What about the epidemic? Surely children will get infected in school buses, roads and inside school campuses. There was a 90 per cent increase in Covid cases among children in the US within four weeks of schools reopening. Fortunately, most children have mild or no symptoms, but a few do develop life-threatening pneumonia or a peculiar ‘multisystem inflammatory syndrome’.

Children will surely bring home the infection to families. A recent study from the Massachusetts General Hospital found high viral loads in infected children, irrespective of age. Adults may be vulnerable to severe disease and death on account of old age or co-morbidities. A surge in Covid cases and deaths can be predicted if schools reopen when daily numbers of infection are an avalanche and a peak of the epidemic curve is around the corner. Clearly, the dilemma is: To open, or not.

If only we could have started preparations much earlier, we could have allowed safe reopening today. Existing infrastructures of schools need a complete makeover, with an eye on ventilation and safety grilles for open windows. Avoiding crowding, planning of two to three shifts could be necessary and teachers so prepared. Resources are required for adequate water supply, disinfectants, hand sanitisers, masks, and soaps. Drills for all staff for infection control; regular cleaning of relevant surfaces and objects; marking visual cues on the floors to prevent crowding; displaying posters promoting cough and sneeze etiquette, correct ways to wear masks, are essential.

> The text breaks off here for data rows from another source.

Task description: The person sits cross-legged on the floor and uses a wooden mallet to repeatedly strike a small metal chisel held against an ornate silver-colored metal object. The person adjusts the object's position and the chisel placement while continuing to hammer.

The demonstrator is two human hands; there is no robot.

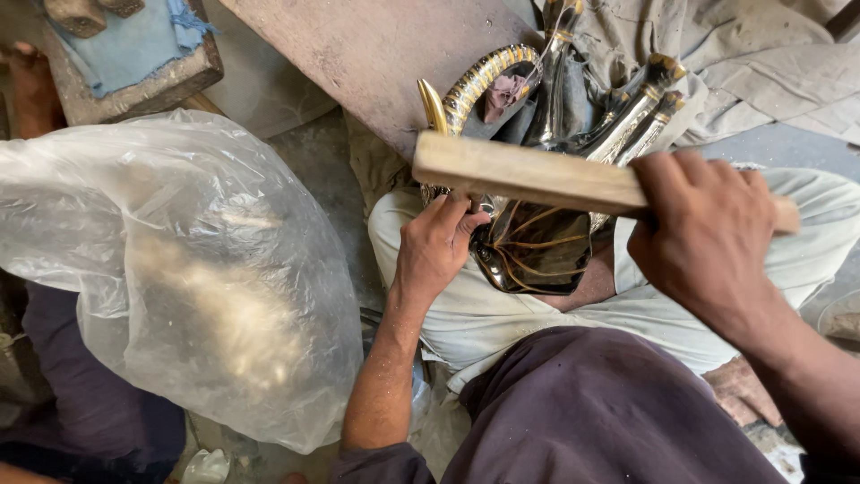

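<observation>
A dark, glossy metal figure (537, 242) with gold lines and gold-banded curved parts rests on my lap. My left hand (439, 246) grips its left side, fingers curled against the shiny body. My right hand (708, 237) is closed around one end of a flat wooden stick (524, 172), which lies across the figure's upper part. Several slender gold-tipped prongs (640, 112) rise behind the stick.
A big clear plastic bag (188, 269), full and crumpled, sits at my left. A wooden board (376, 54) slants behind the figure. A wooden block with blue cloth (134, 58) is at top left, grey cloth (761, 63) at top right.
</observation>
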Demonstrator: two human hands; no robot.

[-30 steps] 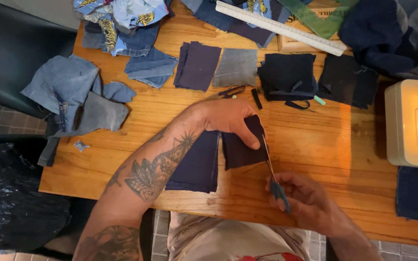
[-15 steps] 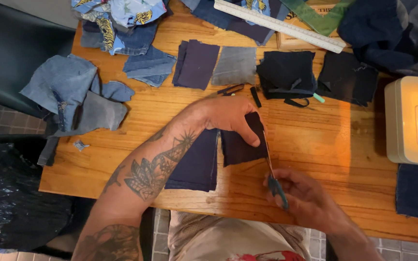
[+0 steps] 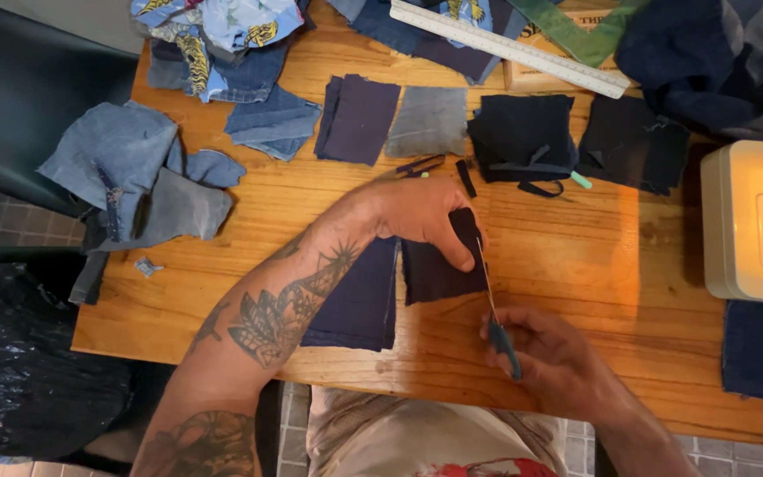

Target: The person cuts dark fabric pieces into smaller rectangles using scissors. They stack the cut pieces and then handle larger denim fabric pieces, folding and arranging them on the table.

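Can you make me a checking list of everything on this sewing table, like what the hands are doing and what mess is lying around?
Surface: wooden table, bare in the middle.
Job's things: dark navy fabric piece; scissors along its right edge.
Clutter: denim scraps, dark fabric squares, grey square, ruler.
Grips: left hand pins the piece down; right hand holds the scissors.
Cables: nothing seen.
Surroundings: cream sewing machine at right, black bag on the floor.

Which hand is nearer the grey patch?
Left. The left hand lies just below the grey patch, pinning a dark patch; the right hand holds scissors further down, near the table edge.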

Staff above 50 years and those with co-morbidities have to be protected with advice from the health department, and ways must be found to reduce their classroom interaction with children. In case Covid is suspected in anyone connected with the school, testing must be made easy.

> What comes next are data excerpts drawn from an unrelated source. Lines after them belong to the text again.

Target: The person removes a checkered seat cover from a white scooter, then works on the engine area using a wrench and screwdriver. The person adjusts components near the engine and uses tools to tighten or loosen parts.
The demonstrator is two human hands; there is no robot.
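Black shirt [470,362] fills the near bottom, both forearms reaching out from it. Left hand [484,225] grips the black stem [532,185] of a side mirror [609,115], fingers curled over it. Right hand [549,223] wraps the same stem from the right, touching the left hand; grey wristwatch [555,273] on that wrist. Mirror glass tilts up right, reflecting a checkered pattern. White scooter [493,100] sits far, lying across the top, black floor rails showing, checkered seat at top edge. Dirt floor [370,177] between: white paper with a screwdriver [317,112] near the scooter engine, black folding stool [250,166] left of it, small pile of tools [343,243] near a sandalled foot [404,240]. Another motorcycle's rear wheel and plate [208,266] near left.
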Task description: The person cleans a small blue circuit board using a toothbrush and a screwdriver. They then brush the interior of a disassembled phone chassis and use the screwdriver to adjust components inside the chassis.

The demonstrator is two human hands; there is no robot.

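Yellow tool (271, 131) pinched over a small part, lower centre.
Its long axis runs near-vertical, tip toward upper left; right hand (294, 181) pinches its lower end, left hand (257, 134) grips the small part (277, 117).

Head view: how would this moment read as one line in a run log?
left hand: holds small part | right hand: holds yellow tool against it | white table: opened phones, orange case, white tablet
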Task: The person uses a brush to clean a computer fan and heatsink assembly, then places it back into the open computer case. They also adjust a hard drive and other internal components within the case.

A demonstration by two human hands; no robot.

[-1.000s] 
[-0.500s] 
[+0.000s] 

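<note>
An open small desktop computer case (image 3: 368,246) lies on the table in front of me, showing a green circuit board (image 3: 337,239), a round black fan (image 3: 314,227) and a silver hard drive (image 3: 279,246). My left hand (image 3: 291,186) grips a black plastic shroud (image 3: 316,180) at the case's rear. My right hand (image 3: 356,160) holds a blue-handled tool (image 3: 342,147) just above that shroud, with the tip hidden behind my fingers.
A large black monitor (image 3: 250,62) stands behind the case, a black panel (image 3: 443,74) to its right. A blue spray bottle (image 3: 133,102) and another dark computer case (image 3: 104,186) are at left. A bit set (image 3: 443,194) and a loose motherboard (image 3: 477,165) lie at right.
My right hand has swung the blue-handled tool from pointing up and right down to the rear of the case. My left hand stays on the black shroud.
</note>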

Support staff – including bus drivers and attendants must be given full information about the epidemic and mitigation interventions. Children using public transport will need special training for safe behaviour. Guidelines were issued last week for the above safety measures, with recommendations for the partial reopening of schools for Classes 9 to 12 from September 21. Can all schools achieve all of the above before October? If not, reopening may not be wise and Plan B must be invoked.

States must allow schools to open if they comply with all requirements to minimise the risk of infection. Other schools must prepare for online classes, after enumerating children who need special assistance to procure hardware and connectivity and training teachers and students appropriately. Special arrangements for mid-day meals must also be made.

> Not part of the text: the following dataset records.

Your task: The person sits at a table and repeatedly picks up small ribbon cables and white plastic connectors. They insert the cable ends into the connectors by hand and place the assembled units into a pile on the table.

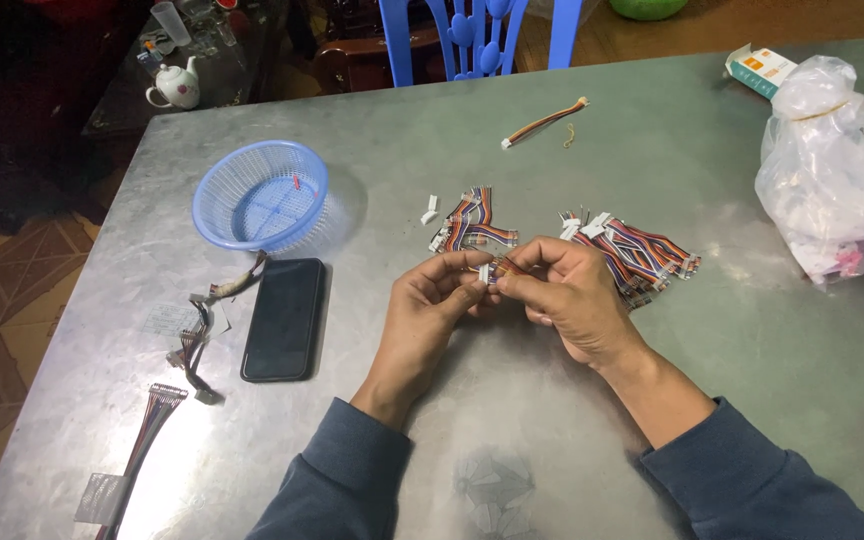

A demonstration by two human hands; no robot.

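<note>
My left hand [435,297] and my right hand [564,292] meet at the middle of the grey metal table [652,150]. Together they pinch a small white connector with short coloured wires [493,270] between thumbs and fingertips. Just beyond my hands lies a pile of multicoloured wire harnesses [473,225] with white plugs. A second, larger pile of harnesses [640,252] lies behind my right hand, partly hidden by it. A single harness [544,122] lies farther back.
A blue plastic basket [260,196] sits at the left, a black phone [284,318] face down beside it. More cables [195,345] lie near the left edge. A white plastic bag [825,175] and a small box [764,68] stand at the right. Blue chair [472,35] behind the table.
</note>
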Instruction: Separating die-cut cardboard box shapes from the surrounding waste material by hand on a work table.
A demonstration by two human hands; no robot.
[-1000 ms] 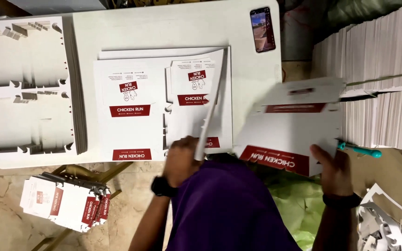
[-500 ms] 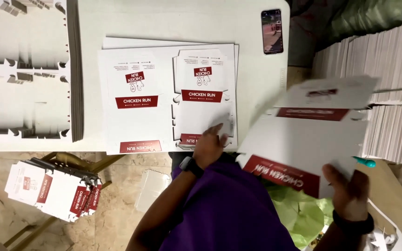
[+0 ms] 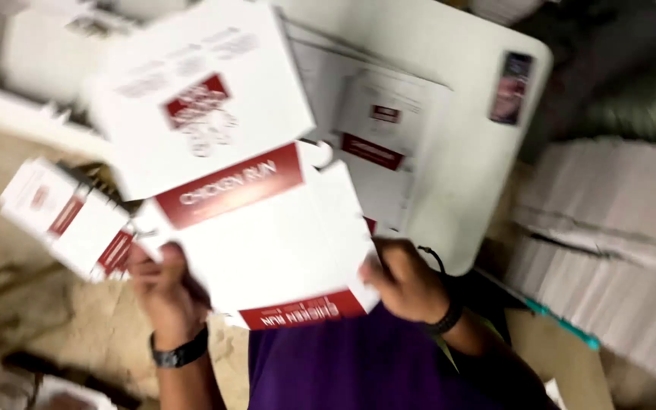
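Observation:
I hold a flat white cardboard box blank [image 3: 267, 235] with red bands up in front of my chest, tilted and motion-blurred. My left hand [image 3: 162, 285] grips its left edge and wears a dark wristwatch. My right hand [image 3: 408, 281], with a dark band at the wrist, grips its lower right corner. Behind the blank, more flat white-and-red blanks [image 3: 377, 129] lie on the white table [image 3: 465, 190].
A phone [image 3: 512, 87] lies near the table's far right corner. Several folded boxes [image 3: 70, 220] are piled on the floor at left. Tall stacks of white sheets [image 3: 609, 243] stand at right, with a teal pen [image 3: 563, 323] beside them.
The blank held out to the right has swung across to my front left, and my left hand has left the table and taken its left edge. The view has shifted and blurred.

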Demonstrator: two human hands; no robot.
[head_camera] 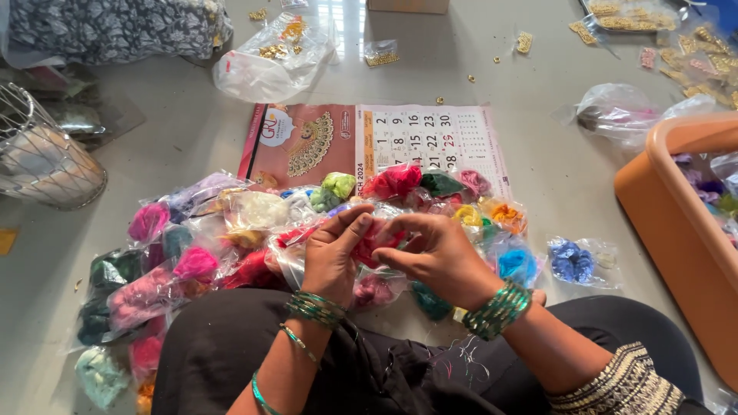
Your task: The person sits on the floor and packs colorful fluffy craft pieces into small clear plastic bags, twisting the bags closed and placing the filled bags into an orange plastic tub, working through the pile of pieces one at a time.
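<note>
While you sit on the floor point(192, 138) with the pile before your knees, this is how things lie.
Left hand: your left hand point(334, 257) is closed on a clear packet of red thread point(367, 244), thumb and fingers pinching its left side.
Right hand: your right hand point(440, 257) pinches the same packet from the right; both hands hold it just above the heap.
Packet: it sits between your two hands, over the middle of the heap of thread packets point(192, 261).
Heap: pink, green, yellow, blue and red bundles in clear bags, spread from your left knee to the near edge of the calendar point(430, 138).
Blue packet: one blue packet point(573, 260) lies apart on the floor, right of the heap.
Tub: an orange tub point(661, 207) stands at the floor's right edge.
Wire basket: a wire basket point(38, 154) stands at the left edge.
</note>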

Parents need to be informed regarding these safety measures and encouraged to support children and schools with understanding and cooperation. Children above five years need to be educated regarding cloth masks and hand hygiene even before the schools reopen. Also, there must be clear guidance for schools from local health authorities on what is to be done if any child or staff are found to be Covid-positive.

The availability of a safe and effective Covid vaccine for children will certainly mitigate the concerns of schoolchildren being infected. The ongoing Phase 3 trial of vaccines does not include children. If safety and efficacy are established in at least 1,000 adults who have received two doses in the Phase 3 trial of the Covid vaccine, we recommend conducting two bridging studies in adolescents between 11 and 17 years, and from infants to 10 years of age.

Careful planning and meticulous implementation can help rescue school education from a total break on account of the pandemic. Between time lost from school and protection from serious health problems, the latter takes priority in this dilemma.

Dr Dhanya Dharmapalan is a consultant in Pediatric Infectious Diseases, Apollo Hospitals, Navi Mumbai. Dr T Jacob John is a retired Professor of Clinical Virology, Christian Medical College, Vellore, and Past President, Indian Academy of Pediatrics.